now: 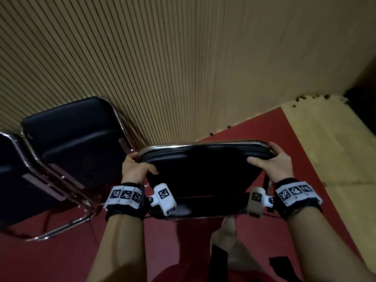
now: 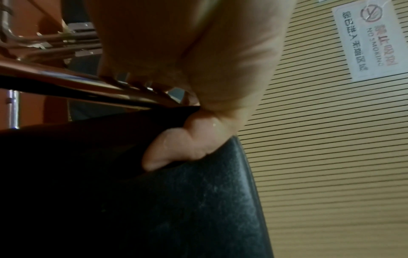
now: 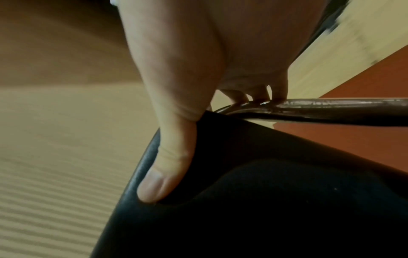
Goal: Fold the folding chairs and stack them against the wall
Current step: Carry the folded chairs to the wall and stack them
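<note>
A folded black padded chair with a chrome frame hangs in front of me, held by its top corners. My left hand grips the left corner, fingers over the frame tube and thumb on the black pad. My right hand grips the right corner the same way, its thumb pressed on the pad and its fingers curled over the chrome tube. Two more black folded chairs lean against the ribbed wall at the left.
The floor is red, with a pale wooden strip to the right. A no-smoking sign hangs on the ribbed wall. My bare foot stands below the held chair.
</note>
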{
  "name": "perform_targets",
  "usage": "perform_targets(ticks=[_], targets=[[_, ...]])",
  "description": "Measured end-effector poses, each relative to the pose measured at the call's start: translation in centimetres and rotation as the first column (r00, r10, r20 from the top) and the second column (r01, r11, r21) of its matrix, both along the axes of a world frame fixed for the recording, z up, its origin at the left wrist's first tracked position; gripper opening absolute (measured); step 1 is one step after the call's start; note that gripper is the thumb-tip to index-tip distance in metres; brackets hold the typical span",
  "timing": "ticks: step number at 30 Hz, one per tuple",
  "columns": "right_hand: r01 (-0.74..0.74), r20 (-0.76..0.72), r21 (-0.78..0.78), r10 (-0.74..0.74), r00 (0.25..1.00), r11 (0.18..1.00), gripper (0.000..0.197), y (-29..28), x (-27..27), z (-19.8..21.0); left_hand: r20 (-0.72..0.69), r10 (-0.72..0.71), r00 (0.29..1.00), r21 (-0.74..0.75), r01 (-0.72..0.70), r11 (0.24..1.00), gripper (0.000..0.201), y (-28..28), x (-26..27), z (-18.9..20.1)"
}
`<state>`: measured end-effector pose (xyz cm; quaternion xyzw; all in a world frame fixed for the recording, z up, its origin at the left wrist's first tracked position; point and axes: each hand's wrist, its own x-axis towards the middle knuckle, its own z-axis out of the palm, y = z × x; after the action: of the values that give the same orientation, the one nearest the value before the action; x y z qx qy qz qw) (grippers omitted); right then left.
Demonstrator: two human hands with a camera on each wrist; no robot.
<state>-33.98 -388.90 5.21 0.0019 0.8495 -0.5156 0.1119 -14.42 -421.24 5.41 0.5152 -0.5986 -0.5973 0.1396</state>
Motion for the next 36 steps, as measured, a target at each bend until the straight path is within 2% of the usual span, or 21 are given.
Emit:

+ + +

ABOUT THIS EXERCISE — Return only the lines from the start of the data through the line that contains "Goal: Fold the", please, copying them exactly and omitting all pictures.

ANSWER FOR THIS EXERCISE —
now: 
now: 
now: 
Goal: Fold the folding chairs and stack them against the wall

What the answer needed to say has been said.